BRIEF =
Show each line from the records below in which the word "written" occurs.

[Records drawn from a dataset]
BEGIN
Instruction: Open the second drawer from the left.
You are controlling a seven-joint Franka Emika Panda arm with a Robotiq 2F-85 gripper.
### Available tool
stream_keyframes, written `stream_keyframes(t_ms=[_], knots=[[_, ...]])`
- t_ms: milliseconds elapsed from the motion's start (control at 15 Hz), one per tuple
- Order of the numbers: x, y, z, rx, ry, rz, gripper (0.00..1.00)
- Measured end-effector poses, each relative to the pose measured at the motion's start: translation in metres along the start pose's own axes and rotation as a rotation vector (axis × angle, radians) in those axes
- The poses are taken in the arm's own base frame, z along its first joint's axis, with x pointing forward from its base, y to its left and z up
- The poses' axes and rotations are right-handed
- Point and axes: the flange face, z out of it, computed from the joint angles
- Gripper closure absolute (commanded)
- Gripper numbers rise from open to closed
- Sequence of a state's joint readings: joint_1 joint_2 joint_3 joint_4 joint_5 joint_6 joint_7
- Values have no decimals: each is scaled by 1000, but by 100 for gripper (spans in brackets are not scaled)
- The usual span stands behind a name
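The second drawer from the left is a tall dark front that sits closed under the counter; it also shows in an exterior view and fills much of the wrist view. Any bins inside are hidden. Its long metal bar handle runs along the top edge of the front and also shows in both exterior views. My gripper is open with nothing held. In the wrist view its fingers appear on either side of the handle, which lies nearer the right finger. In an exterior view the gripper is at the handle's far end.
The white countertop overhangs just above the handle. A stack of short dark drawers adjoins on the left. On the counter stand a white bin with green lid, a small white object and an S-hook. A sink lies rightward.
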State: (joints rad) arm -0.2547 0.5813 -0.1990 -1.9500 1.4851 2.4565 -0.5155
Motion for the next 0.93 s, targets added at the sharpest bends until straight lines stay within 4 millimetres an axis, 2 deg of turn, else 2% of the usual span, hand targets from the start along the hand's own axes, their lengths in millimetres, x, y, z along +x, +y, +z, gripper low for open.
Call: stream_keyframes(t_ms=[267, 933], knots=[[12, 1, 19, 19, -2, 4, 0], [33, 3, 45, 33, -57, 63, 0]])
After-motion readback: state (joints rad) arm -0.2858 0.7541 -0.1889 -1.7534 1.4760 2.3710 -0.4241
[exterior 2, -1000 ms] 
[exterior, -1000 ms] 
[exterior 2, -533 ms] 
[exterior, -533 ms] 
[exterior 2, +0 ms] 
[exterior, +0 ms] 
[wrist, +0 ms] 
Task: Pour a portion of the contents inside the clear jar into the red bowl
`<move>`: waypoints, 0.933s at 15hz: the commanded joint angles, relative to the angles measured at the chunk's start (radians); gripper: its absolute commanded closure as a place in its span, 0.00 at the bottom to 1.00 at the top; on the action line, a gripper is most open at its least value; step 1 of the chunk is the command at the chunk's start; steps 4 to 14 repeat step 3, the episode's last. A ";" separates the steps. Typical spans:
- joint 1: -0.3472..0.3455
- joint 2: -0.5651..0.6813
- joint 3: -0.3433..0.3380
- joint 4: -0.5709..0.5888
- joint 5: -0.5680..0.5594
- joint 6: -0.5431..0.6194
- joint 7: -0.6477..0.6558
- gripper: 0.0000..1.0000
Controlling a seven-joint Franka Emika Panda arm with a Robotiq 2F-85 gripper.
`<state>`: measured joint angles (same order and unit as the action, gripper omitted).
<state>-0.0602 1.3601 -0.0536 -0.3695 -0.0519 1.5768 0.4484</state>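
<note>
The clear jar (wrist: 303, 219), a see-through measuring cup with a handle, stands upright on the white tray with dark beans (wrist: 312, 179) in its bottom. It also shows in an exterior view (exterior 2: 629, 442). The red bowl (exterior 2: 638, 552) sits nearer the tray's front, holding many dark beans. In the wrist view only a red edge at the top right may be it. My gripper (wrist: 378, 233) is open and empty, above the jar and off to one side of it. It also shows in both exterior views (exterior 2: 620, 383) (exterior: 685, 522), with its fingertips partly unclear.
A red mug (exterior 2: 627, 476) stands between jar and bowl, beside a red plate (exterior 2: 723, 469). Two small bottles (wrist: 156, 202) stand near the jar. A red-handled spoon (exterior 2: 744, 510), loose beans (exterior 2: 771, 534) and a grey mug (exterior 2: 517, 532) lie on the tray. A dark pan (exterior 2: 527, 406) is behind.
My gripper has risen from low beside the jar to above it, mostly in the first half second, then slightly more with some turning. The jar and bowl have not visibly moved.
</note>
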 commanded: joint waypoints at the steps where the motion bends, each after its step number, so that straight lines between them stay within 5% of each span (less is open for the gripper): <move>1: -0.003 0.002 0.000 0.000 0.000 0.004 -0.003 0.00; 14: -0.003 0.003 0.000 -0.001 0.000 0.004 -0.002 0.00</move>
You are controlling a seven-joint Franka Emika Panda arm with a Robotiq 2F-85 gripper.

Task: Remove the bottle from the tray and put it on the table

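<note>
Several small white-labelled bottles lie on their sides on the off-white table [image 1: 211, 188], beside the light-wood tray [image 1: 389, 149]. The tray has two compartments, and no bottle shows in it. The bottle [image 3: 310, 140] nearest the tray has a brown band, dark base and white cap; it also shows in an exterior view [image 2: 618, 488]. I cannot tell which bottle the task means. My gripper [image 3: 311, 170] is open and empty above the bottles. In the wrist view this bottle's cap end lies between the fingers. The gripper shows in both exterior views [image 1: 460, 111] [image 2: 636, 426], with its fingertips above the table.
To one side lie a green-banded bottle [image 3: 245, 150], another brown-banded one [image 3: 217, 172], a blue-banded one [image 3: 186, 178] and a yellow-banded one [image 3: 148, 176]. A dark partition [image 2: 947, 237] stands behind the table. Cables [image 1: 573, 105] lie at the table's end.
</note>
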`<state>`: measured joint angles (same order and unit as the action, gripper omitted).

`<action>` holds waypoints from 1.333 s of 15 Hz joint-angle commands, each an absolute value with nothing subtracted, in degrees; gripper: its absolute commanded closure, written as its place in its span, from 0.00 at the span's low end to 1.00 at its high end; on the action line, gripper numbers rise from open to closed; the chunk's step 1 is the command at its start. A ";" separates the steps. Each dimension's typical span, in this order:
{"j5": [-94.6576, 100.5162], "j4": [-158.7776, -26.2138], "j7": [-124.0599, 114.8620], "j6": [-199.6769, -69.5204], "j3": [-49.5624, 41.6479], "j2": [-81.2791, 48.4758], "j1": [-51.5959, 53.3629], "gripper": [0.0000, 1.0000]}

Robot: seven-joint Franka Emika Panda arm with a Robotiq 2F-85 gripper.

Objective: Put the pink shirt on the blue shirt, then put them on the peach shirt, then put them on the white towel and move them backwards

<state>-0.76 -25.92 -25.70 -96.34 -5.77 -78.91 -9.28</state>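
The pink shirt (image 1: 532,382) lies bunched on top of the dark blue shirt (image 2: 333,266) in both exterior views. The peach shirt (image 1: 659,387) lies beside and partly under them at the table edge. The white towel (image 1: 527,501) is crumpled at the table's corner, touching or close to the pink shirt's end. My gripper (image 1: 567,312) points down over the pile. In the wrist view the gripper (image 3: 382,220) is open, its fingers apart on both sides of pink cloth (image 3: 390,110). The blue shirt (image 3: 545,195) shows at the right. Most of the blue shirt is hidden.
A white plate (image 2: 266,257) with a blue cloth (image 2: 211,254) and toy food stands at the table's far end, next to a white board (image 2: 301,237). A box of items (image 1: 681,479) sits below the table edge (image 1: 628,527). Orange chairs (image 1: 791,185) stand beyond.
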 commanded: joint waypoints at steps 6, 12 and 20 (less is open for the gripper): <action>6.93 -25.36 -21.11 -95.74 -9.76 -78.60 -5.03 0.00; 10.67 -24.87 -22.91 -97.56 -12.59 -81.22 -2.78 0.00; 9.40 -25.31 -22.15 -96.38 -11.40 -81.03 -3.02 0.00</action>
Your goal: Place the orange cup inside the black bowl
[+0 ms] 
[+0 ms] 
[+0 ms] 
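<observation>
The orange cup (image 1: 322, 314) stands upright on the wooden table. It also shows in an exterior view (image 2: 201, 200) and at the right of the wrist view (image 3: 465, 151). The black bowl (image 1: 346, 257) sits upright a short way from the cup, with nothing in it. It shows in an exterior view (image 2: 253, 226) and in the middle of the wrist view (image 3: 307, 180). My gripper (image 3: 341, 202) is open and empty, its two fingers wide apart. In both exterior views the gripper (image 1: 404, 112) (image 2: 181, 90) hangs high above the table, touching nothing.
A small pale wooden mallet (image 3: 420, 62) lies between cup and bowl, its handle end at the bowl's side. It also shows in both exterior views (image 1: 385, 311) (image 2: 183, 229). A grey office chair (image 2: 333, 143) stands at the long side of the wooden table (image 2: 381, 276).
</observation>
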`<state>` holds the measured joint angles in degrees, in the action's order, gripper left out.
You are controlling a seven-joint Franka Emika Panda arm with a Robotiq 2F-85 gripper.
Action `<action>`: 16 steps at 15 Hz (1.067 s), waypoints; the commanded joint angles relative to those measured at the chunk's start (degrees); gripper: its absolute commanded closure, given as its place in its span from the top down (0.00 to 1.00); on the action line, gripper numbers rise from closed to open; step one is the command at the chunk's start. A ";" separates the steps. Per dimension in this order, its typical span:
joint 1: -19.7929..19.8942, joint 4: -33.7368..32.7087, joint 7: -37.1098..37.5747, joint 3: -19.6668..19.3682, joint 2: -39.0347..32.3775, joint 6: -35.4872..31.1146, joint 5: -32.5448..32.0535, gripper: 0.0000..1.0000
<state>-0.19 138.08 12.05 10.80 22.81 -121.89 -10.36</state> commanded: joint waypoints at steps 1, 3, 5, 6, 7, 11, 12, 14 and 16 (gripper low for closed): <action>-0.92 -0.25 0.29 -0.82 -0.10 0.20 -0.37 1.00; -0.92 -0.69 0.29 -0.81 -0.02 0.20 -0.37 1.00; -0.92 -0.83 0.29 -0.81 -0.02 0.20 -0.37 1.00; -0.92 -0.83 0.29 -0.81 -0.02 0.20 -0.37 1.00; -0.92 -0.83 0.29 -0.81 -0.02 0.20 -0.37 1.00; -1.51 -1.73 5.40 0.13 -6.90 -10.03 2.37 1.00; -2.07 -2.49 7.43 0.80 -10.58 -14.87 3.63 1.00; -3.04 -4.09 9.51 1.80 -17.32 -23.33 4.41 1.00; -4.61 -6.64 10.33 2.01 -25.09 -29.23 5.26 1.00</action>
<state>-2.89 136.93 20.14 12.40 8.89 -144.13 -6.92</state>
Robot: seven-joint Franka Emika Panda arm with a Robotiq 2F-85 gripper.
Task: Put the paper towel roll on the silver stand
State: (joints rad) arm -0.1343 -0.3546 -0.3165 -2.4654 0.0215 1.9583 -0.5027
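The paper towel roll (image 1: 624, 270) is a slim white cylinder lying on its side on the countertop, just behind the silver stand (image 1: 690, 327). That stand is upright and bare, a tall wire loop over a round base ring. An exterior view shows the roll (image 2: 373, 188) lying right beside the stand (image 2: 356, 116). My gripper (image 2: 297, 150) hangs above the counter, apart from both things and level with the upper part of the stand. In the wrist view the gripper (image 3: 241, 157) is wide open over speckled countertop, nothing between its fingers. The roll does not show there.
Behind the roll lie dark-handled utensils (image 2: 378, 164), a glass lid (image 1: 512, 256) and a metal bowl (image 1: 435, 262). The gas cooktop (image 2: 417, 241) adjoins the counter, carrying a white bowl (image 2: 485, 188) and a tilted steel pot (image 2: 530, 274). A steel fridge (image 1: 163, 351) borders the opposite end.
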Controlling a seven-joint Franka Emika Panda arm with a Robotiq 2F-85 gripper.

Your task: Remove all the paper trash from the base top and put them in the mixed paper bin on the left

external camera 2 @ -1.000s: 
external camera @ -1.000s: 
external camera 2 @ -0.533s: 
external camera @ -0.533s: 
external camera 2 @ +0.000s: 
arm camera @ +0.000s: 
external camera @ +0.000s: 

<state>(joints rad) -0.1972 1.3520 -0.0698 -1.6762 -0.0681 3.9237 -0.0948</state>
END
SOLUTION FOR THIS PROBLEM =
stream_keyframes, written `stream_keyframes(t_ms=[_], knots=[[_, ...]])`
`<action>` holds waypoints from 1.333 s of 15 Hz joint-angle commands, each an absolute value with nothing subtracted, in degrees; gripper: its absolute commanded closure, written as its place in its span, from 0.00 at the span's low end to 1.00 at its high end; on the action line, gripper numbers rise from open to closed; the chunk's step 1 is the command at its start. A ";" separates the steps. Each dimension's typical span, in this order:

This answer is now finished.